**Work task**
Look for "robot" in the material below and show each line that contains it.

**Provided material**
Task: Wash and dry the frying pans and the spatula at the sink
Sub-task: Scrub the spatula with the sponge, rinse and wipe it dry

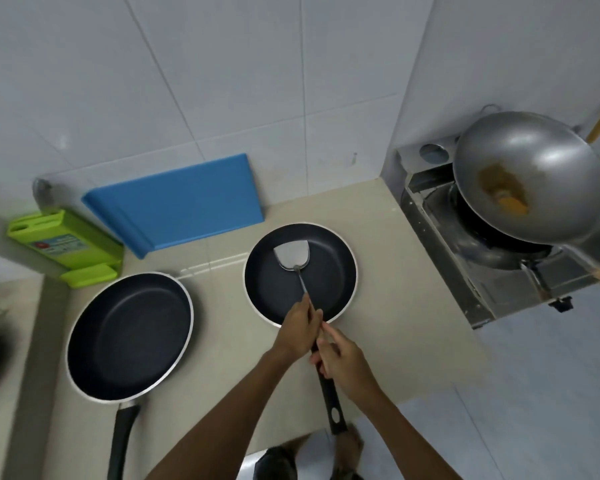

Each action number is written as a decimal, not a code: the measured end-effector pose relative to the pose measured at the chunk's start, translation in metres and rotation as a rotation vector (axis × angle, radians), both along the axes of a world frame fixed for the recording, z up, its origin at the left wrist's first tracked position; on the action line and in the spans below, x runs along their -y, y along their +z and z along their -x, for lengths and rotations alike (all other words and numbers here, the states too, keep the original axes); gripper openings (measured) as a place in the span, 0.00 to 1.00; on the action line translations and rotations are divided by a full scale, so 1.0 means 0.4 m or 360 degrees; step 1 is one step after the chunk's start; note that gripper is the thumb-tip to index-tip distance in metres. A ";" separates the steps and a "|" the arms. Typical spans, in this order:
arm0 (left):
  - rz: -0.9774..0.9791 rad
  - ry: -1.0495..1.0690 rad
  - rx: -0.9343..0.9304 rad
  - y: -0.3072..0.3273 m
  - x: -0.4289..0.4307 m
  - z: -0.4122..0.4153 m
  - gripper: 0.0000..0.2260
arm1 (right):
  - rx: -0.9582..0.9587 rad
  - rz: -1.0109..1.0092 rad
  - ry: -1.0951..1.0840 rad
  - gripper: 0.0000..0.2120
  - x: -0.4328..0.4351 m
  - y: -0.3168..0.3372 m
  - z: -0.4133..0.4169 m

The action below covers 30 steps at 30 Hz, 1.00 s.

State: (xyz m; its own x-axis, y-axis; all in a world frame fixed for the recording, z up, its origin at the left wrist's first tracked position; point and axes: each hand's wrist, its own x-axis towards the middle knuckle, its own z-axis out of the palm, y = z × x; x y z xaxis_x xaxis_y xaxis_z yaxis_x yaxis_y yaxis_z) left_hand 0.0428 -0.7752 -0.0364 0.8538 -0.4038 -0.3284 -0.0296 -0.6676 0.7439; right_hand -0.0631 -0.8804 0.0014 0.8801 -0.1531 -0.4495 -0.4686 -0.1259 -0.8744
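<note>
Frying pans: the larger (129,336) sits empty on the counter (378,306), left; the smaller (300,273), beside it, holds the spatula (291,256), blade resting inside. Left hand (300,329) pinches its shaft, right hand (343,367) closes around the pan handle (329,396), probably to carry both together

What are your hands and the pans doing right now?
Left hand pinching spatula shaft. Right hand on small pan handle. Big pan untouched on counter. Nothing in the way.
</note>
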 end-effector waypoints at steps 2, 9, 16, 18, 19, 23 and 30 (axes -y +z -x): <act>-0.0075 0.0035 0.0029 -0.001 0.010 -0.001 0.17 | -0.0013 -0.0044 0.0035 0.20 0.010 -0.004 -0.006; -0.0211 0.0160 0.0071 0.007 0.035 0.001 0.18 | -0.0208 -0.0141 0.0303 0.25 0.051 -0.020 -0.016; -0.0237 0.0269 0.0031 -0.010 0.035 0.012 0.19 | -0.0252 -0.0176 0.0402 0.22 0.081 -0.017 -0.029; -0.0228 0.0301 0.0019 -0.014 0.036 0.013 0.18 | -0.0261 -0.0192 0.0395 0.23 0.084 -0.021 -0.038; -0.0225 0.0314 0.0014 -0.015 0.037 0.013 0.18 | -0.0265 -0.0197 0.0398 0.23 0.087 -0.025 -0.040; -0.0247 0.0357 0.0004 -0.022 0.045 0.010 0.20 | -0.0267 -0.0188 0.0410 0.22 0.099 -0.035 -0.041; -0.0276 0.0394 -0.0003 -0.031 0.047 0.007 0.23 | -0.0235 -0.0105 0.0448 0.22 0.108 -0.050 -0.055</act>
State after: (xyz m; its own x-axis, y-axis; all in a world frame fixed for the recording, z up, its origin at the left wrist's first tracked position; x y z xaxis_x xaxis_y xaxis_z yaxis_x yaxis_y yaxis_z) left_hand 0.0398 -0.7940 -0.0488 0.9187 -0.1209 -0.3760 0.1514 -0.7715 0.6179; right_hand -0.0410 -0.9238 -0.0185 0.8083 0.1211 -0.5762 -0.5455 -0.2139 -0.8103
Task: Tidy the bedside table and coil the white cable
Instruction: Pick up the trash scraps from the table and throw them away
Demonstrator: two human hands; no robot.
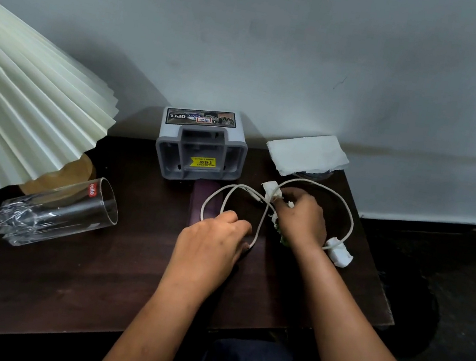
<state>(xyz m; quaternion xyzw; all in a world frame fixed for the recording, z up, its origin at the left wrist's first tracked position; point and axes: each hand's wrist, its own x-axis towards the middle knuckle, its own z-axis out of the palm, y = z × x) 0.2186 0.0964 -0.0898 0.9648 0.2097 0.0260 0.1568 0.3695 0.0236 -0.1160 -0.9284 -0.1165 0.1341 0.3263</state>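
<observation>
The white cable lies in loose loops on the dark wooden bedside table, ending in a white plug at the right. My left hand pinches the cable's lower loop near the table's middle. My right hand is closed on crumpled white tissue scraps, with something green showing under its palm. A clear drinking glass lies on its side at the left.
A grey plastic box stands upside down at the back by the wall. A folded white tissue lies at the back right corner. A pleated cream lampshade overhangs the left side. A dark purple flat object lies under the cable.
</observation>
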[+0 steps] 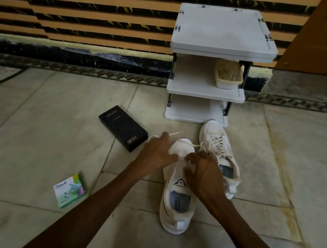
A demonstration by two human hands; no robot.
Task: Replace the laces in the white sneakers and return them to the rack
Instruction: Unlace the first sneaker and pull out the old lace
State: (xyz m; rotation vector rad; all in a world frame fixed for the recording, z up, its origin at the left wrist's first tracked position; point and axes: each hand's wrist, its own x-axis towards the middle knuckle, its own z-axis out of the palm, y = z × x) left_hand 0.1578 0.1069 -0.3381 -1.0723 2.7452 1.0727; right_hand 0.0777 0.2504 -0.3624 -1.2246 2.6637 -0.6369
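Two hands are set over the near sneaker (178, 186), whose long axis runs toe-first toward the rack (202, 91); the lace (188, 144) is pinched by the left hand (157, 151), the upper gripped by the right hand (204, 172).

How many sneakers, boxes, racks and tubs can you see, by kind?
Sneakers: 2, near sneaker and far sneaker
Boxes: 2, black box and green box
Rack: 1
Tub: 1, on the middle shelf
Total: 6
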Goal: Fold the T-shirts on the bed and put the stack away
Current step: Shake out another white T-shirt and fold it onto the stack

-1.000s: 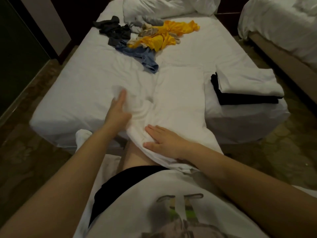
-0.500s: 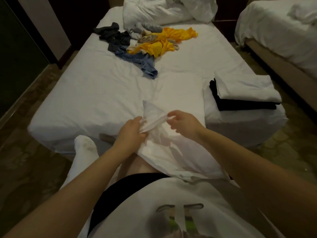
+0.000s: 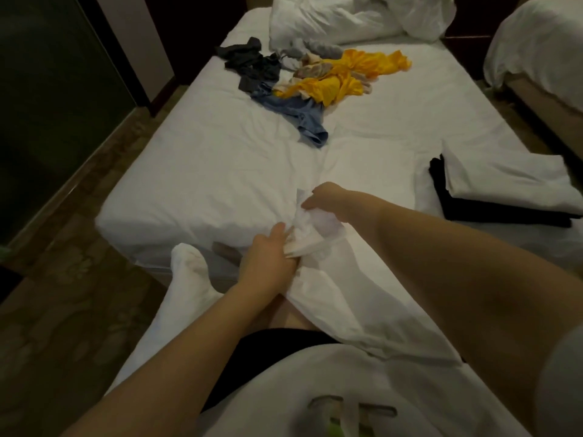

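Head view, left hand (image 3: 268, 253) and right hand (image 3: 331, 200) both gripping white T-shirt (image 3: 347, 298), chest print (image 3: 353, 411) blurred, unreadable.

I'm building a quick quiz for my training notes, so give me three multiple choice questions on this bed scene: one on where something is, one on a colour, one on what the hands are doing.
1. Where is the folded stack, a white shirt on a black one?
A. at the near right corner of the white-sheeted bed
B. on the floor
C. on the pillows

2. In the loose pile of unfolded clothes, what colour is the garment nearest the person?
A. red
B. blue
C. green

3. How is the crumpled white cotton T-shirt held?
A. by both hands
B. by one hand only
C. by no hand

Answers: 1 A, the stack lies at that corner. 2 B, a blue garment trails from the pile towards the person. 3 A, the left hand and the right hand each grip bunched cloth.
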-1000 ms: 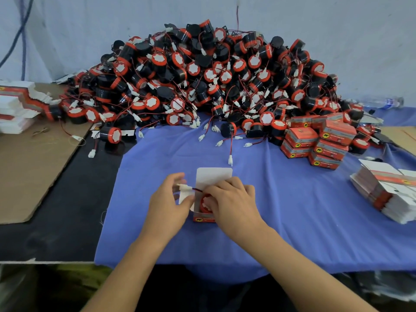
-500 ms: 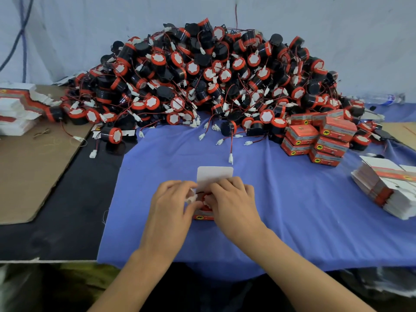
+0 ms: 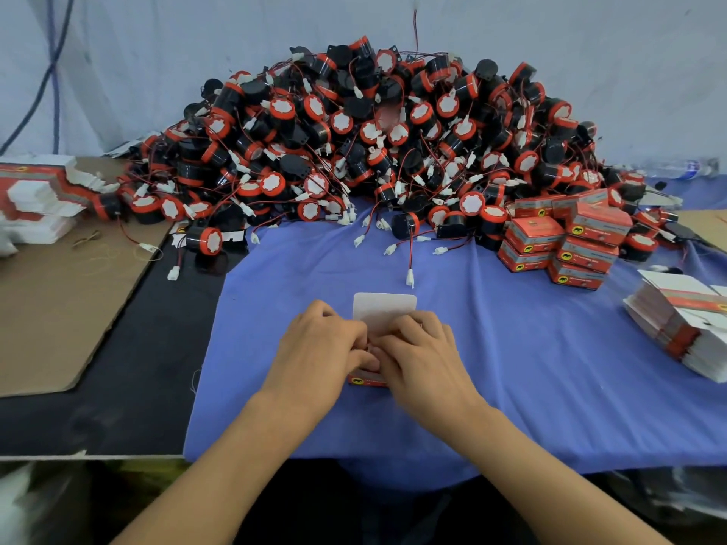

**Answer**
Demonstrator: two human hands; no robot.
A demonstration by two human hands; no robot.

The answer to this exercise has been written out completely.